Travancore Titanium to expedite pollution control project

N.J. Nair

Supreme Court Monitoring Committee may stick to the April 26 deadline

THIRUVANANTHAPURAM : With the deadline set by the Supreme Court Monitoring Committee (SCMC) on hazardous wastes for setting up an effluent treatment plant at the Travancore Titanium Products (TTP) expiring on Wednesday, the management has expedited steps to complete the project at the earliest.

The company's move follows a decision of the SCMC to stick to the April 26 deadline, as directed by it earlier, for establishing the plant.

Sensing the problems that are likely to arise out of the SCMC stand, the company management had moved the High Court seeking permission to finalise the tender for awarding the work and completing the project as expeditiously as possible. The bench comprising K.S. Radhakrishnan and K.T. Sankaran issued an order on February I last permitting the management to go ahead with the project. It also said the Kerala State Pollution Control Board (PCB) should not take any coercive steps against the company without obtaining the orders of the court.

This order has come as a breather and the company has decided to expedite the project, managing director Eapen Joseph told The Hindu on Tuesday.

Once the SCMC tightened its grip on the company for failing to honour the deadline, it had become clear that the management would have to take some remedial steps to avert the closure.

The monitoring committee's decision came at a time when the management was going ahead with the project on the treatment plant and another one on capacity enhancement at an estimated cost of Rs.250 crores.

It may be recalled that one of the committee members S. Devotta, who is also the director of the National Environmental Engineering and Research Institute (NEERI), had inspected the company and recommended installation of the treatment plant.
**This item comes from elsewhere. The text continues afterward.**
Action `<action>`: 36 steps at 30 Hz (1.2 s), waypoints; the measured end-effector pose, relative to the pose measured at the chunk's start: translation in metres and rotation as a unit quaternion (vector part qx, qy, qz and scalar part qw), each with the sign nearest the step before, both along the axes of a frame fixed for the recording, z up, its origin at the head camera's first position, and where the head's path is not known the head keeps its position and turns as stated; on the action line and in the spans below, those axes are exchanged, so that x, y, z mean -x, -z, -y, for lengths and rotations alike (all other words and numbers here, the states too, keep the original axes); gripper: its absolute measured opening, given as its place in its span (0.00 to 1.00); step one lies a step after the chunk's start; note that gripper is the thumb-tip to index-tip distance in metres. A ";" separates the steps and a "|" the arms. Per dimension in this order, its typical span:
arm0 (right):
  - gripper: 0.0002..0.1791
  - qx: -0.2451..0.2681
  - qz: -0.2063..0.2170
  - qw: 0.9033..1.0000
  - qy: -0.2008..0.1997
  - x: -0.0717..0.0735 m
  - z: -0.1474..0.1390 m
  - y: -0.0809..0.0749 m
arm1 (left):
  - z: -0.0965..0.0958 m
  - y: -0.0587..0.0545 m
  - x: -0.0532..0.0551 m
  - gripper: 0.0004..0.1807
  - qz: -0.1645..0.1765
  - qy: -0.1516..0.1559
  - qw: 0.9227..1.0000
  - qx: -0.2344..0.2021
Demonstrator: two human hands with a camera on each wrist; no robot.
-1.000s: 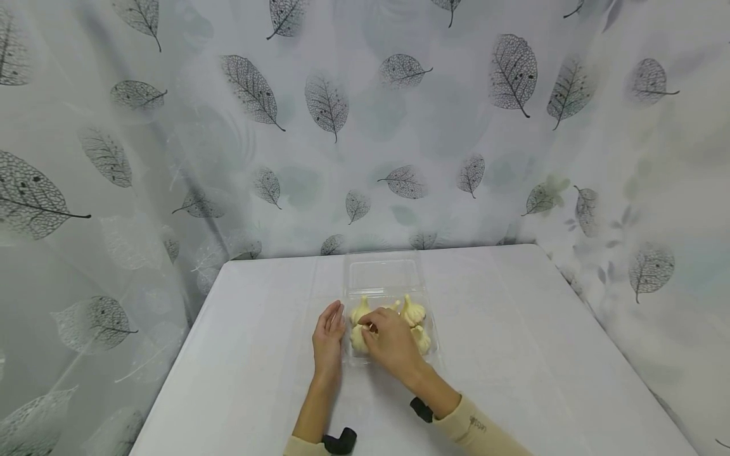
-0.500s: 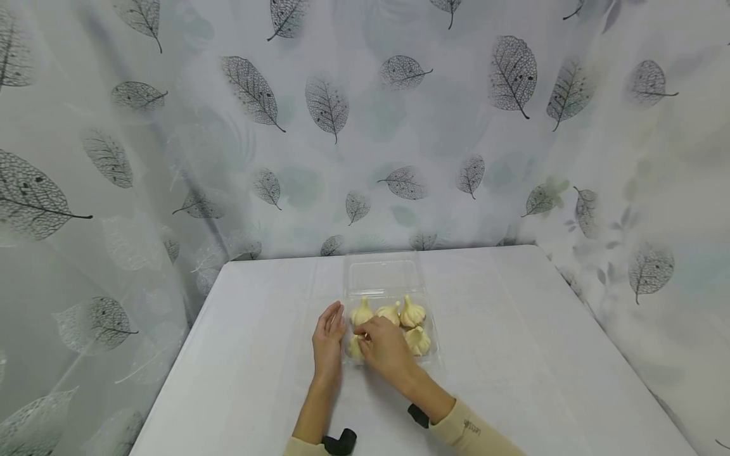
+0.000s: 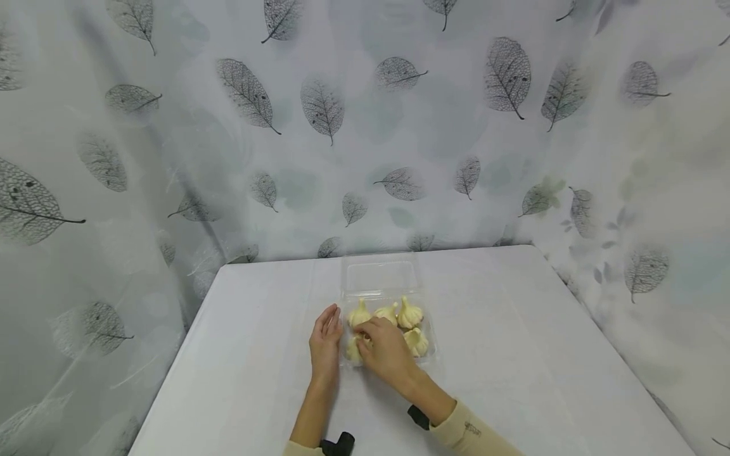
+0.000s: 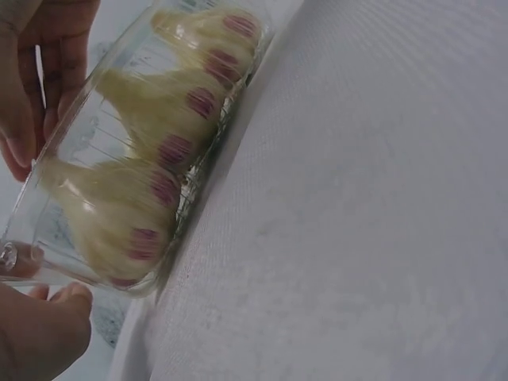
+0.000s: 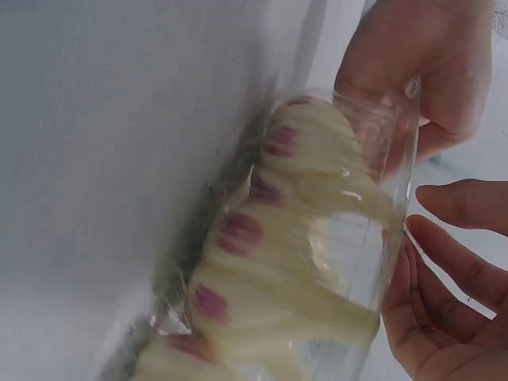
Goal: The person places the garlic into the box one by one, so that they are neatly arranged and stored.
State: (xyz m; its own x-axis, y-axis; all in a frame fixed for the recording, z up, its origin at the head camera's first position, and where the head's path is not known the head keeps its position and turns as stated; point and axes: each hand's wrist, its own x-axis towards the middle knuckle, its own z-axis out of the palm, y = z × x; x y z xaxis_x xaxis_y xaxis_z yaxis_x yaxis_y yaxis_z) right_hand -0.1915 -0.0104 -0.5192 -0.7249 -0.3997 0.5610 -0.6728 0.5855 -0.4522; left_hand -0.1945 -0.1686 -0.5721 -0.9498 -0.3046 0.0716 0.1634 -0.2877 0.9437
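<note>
A clear plastic clamshell box [image 3: 431,339] holds several pale garlic bulbs with purple patches. My right hand [image 3: 384,348] reaches over it, thumb and fingers pinched at the top of the front left bulb [image 3: 352,353]. In the right wrist view those fingers [image 5: 448,274] meet near that bulb's stem, partly hidden by the box wall. My left hand [image 3: 325,348] stands along the box's left side, fingers extended. In the left wrist view the front row shows three bulbs, one being the middle bulb [image 4: 167,111], which my right hand covers in the head view.
The box's lid [image 3: 382,277] lies folded back behind it, near the far table edge. A white table [image 3: 502,354] stretches to both sides. Curtains [image 3: 371,126] printed with leaves hang behind and beside it. A black wrist camera mount [image 3: 338,444] sits below my left hand.
My right hand has come slightly nearer and lower, and the front left bulb has moved toward the box's front with it. More of the back middle bulb shows. My left hand has stayed put.
</note>
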 end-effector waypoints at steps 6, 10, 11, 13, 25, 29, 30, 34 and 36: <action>0.11 0.048 0.013 0.999 0.008 0.005 -0.016 -0.009 | 0.002 -0.002 0.000 0.26 0.006 -0.001 1.000 -0.003; 0.11 0.061 0.024 0.998 0.023 0.014 -0.030 -0.011 | 0.008 -0.004 -0.002 0.27 0.013 0.013 1.000 0.005; 0.11 0.065 0.029 0.997 0.027 0.017 -0.034 -0.011 | 0.010 -0.004 -0.003 0.27 0.016 0.017 1.000 0.011; 0.11 0.073 0.040 0.996 0.037 0.023 -0.042 -0.011 | 0.017 -0.003 -0.004 0.27 0.022 0.024 0.999 0.028; 0.19 0.107 0.122 0.980 0.112 0.073 -0.097 -0.004 | 0.045 -0.013 0.012 0.28 0.042 0.045 0.990 0.130; 0.23 0.099 0.160 0.975 0.120 0.088 -0.106 0.003 | 0.044 -0.014 0.023 0.28 0.060 0.048 0.984 0.163; 0.25 0.095 0.174 0.973 0.120 0.091 -0.108 0.005 | 0.044 -0.014 0.026 0.28 0.067 0.050 0.982 0.167; 0.28 0.091 0.234 0.961 0.116 0.101 -0.113 0.014 | 0.042 -0.016 0.037 0.29 0.078 0.083 0.984 0.135; 0.28 0.099 0.268 0.952 0.114 0.106 -0.116 0.018 | 0.041 -0.017 0.042 0.30 0.081 0.099 0.986 0.102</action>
Mr. Devotta said the capacity enchancement project should not be linked with the treatment plant.

The committee members then inspected the company on May 12, 2005, and felt that the management had not given due importance to its recommendation and insisted that the company should function only with a valid consent order and also furnish a bank guarantee of Rs.5 crores to the PCB for installing the treatment plant by April 26. It was also stated that the company would have to forfeit the bank guarantee if it failed to honour the deadline.
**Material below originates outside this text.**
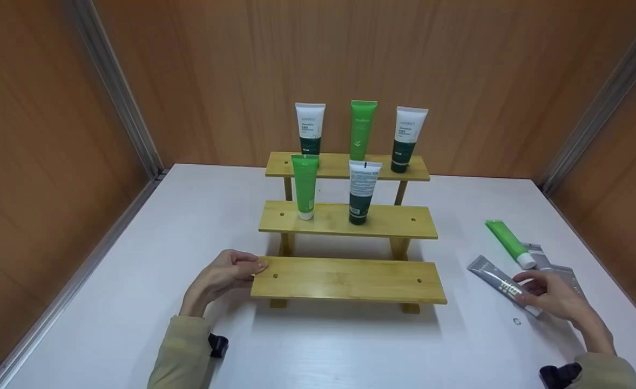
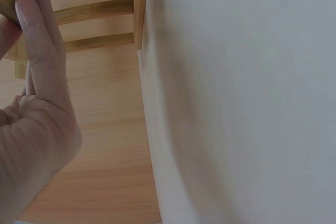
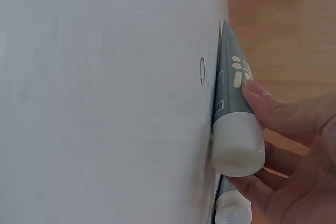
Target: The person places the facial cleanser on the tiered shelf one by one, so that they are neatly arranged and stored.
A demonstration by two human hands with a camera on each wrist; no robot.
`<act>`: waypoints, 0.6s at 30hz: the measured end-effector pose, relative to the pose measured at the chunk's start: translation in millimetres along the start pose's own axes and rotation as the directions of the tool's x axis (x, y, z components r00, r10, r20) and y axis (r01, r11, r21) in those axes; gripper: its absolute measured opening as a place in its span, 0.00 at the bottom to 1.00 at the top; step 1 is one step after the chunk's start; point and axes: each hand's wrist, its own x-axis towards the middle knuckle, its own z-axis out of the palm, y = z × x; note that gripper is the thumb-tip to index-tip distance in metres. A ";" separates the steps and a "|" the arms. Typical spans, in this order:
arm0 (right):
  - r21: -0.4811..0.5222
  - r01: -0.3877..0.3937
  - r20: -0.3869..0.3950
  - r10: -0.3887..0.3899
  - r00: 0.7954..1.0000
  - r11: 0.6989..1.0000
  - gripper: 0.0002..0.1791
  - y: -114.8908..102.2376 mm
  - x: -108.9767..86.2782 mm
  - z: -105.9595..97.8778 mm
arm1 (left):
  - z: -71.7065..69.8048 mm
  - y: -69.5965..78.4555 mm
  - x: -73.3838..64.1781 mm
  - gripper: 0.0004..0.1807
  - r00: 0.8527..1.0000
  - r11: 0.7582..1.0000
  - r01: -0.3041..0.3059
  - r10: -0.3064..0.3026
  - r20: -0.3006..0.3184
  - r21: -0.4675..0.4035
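Observation:
My left hand [image 1: 226,275] pinches the left end of the lowest board of a three-step wooden display stand [image 1: 350,278], thumb on top and fingers beneath. On the right of the table, my right hand [image 1: 553,297] has thumb and fingers around a grey tube [image 1: 499,281] near its white cap [image 3: 239,145]. That tube lies flat on the white table. Right beside it lie a green tube [image 1: 509,243] with a white cap and more grey tubes [image 1: 569,278], partly covered by the hand.
White-and-dark-green tubes [image 1: 310,127] flank a green tube [image 1: 362,129] on the top step. The middle step holds a green tube [image 1: 304,186] and a white-and-dark-green one [image 1: 362,192]. A small ring mark [image 1: 516,321] shows on the table. Wood panels [image 1: 350,65] enclose the table.

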 end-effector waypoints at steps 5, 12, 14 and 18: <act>0.003 0.008 -0.018 -0.008 1.000 1.000 0.29 -1.7 0.7 1.6 | 0.3 -0.2 0.4 0.25 1.000 1.000 0.006 -0.006 -0.007 0.003; -0.007 0.028 -0.059 -0.028 0.998 1.000 0.28 -4.3 1.5 5.6 | 1.6 1.2 1.2 0.27 0.999 0.999 0.027 -0.027 -0.023 0.031; -0.009 0.033 -0.072 -0.034 0.997 0.999 0.28 -5.3 1.9 7.3 | 2.0 1.6 1.2 0.27 0.999 0.999 0.032 -0.031 -0.028 0.036; -0.006 0.062 -0.104 -0.062 0.993 0.998 0.28 -8.0 2.8 11.2 | 3.1 2.3 0.7 0.28 0.999 0.999 0.033 -0.032 -0.034 0.036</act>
The monitoring committee, later, said the management disregarded Mr. Devotta's recommendation that the pollution control plant should not be linked with the capacity enhancement project as clearance of the Union Environment and Forest Ministry was imperative for the latter. Without installing the pollution abatement plant, the Union Environment Ministry would not be able to clear the capacity enhancement project.

The monitoring committee had also expressed doubts about the manner in which the PCB had given clearance for the expansion project in the absence of an effluent treatment plant.

The committee is learnt to have recommended that the bank guarantee of Rs.5 crores should be forfeited and the consent to operate the plant should not be extended beyond the April 26 deadline.